- _Your task_: Locate all lines in the data below that hold "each" and show them.

- _The records_:
---------------

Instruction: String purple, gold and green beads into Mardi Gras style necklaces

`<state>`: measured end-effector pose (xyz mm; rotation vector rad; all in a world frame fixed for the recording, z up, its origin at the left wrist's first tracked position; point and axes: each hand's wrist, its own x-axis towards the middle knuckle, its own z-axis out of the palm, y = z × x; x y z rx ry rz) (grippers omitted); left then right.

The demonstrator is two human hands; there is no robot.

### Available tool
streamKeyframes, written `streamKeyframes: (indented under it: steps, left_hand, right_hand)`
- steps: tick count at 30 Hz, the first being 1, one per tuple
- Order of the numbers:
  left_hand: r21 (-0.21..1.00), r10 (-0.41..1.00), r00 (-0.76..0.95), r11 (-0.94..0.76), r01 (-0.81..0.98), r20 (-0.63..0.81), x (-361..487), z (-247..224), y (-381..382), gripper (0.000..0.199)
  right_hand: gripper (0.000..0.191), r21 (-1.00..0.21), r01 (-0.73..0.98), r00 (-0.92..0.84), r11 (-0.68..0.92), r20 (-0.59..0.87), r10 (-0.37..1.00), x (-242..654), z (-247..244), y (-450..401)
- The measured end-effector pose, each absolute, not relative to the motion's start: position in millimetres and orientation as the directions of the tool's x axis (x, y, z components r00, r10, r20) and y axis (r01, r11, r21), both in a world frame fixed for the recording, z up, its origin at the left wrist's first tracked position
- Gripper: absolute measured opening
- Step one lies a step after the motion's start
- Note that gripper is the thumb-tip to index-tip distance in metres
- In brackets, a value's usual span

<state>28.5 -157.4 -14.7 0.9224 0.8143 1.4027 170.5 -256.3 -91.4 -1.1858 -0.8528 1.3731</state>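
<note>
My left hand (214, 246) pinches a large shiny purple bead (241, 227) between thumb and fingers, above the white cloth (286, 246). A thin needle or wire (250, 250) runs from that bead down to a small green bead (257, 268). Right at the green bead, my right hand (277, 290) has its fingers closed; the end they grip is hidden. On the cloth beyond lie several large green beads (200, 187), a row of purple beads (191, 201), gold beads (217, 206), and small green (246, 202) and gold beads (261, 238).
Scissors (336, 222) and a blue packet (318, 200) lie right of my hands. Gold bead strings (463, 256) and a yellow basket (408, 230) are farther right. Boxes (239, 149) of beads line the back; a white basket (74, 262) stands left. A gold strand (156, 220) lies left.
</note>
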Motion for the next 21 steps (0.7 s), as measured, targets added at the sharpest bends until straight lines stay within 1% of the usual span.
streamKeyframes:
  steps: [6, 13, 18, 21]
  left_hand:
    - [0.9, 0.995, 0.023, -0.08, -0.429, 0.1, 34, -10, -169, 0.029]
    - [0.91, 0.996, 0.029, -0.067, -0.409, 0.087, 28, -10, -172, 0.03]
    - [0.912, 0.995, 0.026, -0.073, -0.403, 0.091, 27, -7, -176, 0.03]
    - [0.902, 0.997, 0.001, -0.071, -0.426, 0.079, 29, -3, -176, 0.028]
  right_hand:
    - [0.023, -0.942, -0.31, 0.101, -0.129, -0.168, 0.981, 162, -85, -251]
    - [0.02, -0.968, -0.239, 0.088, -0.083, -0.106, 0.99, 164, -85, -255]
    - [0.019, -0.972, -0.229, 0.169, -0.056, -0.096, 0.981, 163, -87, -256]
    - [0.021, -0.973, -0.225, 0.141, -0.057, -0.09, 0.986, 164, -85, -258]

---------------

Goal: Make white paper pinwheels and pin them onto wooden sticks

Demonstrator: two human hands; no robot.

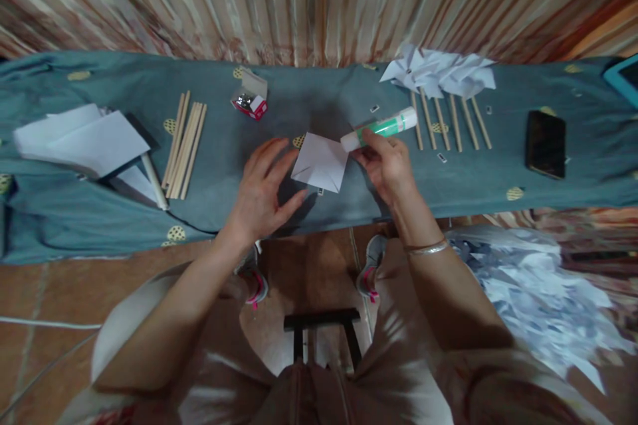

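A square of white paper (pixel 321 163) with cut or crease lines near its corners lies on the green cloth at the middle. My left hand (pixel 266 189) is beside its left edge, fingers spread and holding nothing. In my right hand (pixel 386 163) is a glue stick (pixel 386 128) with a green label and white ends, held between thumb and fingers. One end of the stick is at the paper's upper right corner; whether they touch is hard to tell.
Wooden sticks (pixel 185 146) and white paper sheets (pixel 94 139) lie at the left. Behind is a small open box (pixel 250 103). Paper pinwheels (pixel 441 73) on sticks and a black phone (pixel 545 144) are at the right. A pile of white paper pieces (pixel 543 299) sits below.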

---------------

- _Exercise solution_:
`<state>`: measured end-effector pose (xyz mm; rotation vector rad; all in a world frame fixed for the recording, z up, its origin at the left wrist's first tracked position; point and axes: each hand's wrist, its own x-axis towards the middle knuckle, its own z-axis out of the palm, y = z × x; x y z rx ry rz) (grippers omitted); left then right.
- The measured end-effector pose, each absolute, not relative to the motion's start: position in millimetres and orientation as the directions of the tool's x axis (x, y, z components r00, r10, r20) and y axis (r01, r11, r21), both in a world frame fixed for the recording, z up, its origin at the left wrist's first tracked position

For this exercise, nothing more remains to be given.